■ WHAT IS BEING ASKED: Copy out exactly the lines below that run from the one holding "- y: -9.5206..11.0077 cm" to the one holding "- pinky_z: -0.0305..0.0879", keeping both of those lines and no others.
---- PROVIDED MATERIAL
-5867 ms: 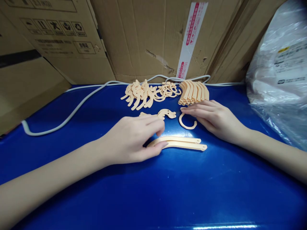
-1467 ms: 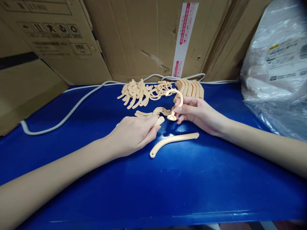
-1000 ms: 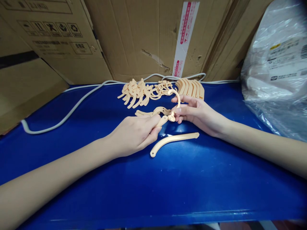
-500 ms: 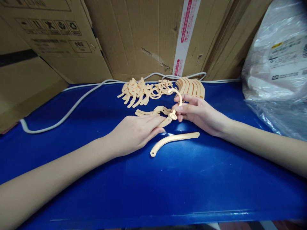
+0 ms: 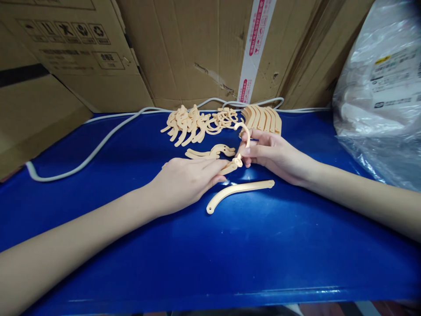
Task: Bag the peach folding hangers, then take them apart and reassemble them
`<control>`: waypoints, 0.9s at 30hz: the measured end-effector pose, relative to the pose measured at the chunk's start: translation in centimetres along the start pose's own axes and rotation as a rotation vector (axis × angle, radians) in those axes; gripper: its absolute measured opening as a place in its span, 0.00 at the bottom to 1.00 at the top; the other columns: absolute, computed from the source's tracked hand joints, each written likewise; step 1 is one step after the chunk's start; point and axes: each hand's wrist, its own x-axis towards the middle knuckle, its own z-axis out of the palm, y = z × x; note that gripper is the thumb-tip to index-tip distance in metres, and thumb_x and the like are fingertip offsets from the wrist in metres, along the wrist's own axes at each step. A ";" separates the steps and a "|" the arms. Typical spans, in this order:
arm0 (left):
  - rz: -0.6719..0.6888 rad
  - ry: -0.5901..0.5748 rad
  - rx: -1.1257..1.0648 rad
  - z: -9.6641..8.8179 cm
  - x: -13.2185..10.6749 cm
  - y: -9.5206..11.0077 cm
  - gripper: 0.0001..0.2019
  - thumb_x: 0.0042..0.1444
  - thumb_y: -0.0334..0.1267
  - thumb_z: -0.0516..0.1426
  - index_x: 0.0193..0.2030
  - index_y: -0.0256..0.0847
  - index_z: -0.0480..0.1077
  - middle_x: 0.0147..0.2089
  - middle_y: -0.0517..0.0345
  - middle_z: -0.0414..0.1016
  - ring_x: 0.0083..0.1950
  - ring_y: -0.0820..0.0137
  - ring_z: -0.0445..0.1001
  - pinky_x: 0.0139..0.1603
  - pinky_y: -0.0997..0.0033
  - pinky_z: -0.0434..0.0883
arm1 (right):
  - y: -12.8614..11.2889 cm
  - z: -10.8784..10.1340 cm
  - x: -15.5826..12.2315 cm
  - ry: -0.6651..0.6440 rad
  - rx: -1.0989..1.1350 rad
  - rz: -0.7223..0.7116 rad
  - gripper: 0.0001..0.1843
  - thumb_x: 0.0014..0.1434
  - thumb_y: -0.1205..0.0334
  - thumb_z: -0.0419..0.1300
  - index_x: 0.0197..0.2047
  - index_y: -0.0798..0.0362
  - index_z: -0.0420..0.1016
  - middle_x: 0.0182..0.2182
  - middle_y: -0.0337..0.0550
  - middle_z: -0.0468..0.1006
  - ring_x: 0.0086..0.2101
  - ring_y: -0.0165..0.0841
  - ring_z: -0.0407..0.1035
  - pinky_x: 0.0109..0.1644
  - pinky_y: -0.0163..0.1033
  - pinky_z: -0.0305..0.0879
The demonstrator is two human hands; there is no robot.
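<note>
My left hand is closed on a cream plastic hanger arm, whose end sticks out past the fingertips. Between the thumb and fingers of my right hand is a cream hanger hook, curved end up. The hook's round base is at the tip of the hanger arm and appears to touch it. On the table in front of the hands lies a loose curved hanger arm with a hole at one end. Just behind my left hand rest curved flat pieces, partly hidden by it.
A heap of cream pieces and a row of nested arms lie at the back of the blue table. A white cable runs behind them. Cardboard boxes stand behind, and a plastic-wrapped bundle is at the right.
The hook's round base has come down slightly onto the tip of the hanger arm in my left hand. Both hands stay in nearly the same place.
</note>
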 end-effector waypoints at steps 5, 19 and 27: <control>-0.007 0.022 0.002 0.0 0.0 0.1 0.15 0.73 0.41 0.46 0.51 0.37 0.70 0.47 0.51 0.83 0.42 0.61 0.84 0.29 0.69 0.73 | 0.1 -0.2 0.1 -0.009 -0.027 -0.013 0.22 0.51 0.67 0.70 0.47 0.54 0.66 0.28 0.33 0.78 0.26 0.24 0.67 0.33 0.33 0.63; 0.051 0.053 0.060 0.5 -0.1 0.1 0.21 0.74 0.44 0.42 0.46 0.36 0.73 0.40 0.55 0.84 0.37 0.68 0.83 0.26 0.70 0.67 | 0.1 -0.5 -0.1 -0.145 -0.123 -0.116 0.32 0.55 0.71 0.66 0.60 0.51 0.61 0.28 0.31 0.75 0.29 0.27 0.68 0.31 0.33 0.64; -0.017 -0.056 0.072 0.2 0.0 0.2 0.19 0.73 0.43 0.43 0.44 0.38 0.73 0.37 0.56 0.84 0.35 0.65 0.83 0.22 0.69 0.64 | 0.2 -0.5 -0.2 -0.116 -0.230 -0.189 0.29 0.57 0.68 0.66 0.59 0.48 0.60 0.29 0.32 0.73 0.31 0.28 0.69 0.31 0.34 0.67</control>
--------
■ ANSWER SECTION:
  - y: -9.5206..11.0077 cm
  - gripper: 0.0001..0.2019
  - thumb_x: 0.0042..0.1444
  - thumb_y: -0.0334..0.1267
  - thumb_z: -0.0516..0.1426
  - index_x: 0.0193..0.2030
  - index_y: -0.0256..0.0847
  - index_z: -0.0480..0.1077
  - middle_x: 0.0147..0.2089
  - middle_y: -0.0517..0.0345
  - middle_z: -0.0414..0.1016
  - ring_x: 0.0083..0.1950
  - ring_y: -0.0820..0.0137
  - ring_z: -0.0445..0.1001
  - pinky_x: 0.0139..0.1603
  - pinky_y: -0.0997..0.0033
  - pinky_z: -0.0434..0.0883
arm1 (right):
  - y: -12.8614..11.2889 cm
  - z: -10.8784..10.1340 cm
  - x: -15.5826..12.2315 cm
  - ry: -0.6651..0.6440 rad
  - rx: -1.0989..1.1350 rad
  - rz: -0.7223..0.7116 rad
  - gripper: 0.0001..0.1843
  - thumb_x: 0.0014..0.1434
  - thumb_y: -0.1205..0.0334
  - thumb_z: -0.0419..0.1300
  - index_x: 0.0197..0.2047
  - index_y: -0.0798..0.0362
  - index_z: -0.0420..0.1016
  - middle_x: 0.0182..0.2182
  - middle_y: -0.0337..0.0550
  - middle_z: -0.0468..0.1006
  - ring_x: 0.0086..0.2101
  - ring_y: -0.0165..0.0841
  - ring_z: -0.0407..0.1035
  - pinky_x: 0.0109..0.1644
  - pinky_y: -0.0163..0.1033
  - pinky_z: -0.0305..0.0879

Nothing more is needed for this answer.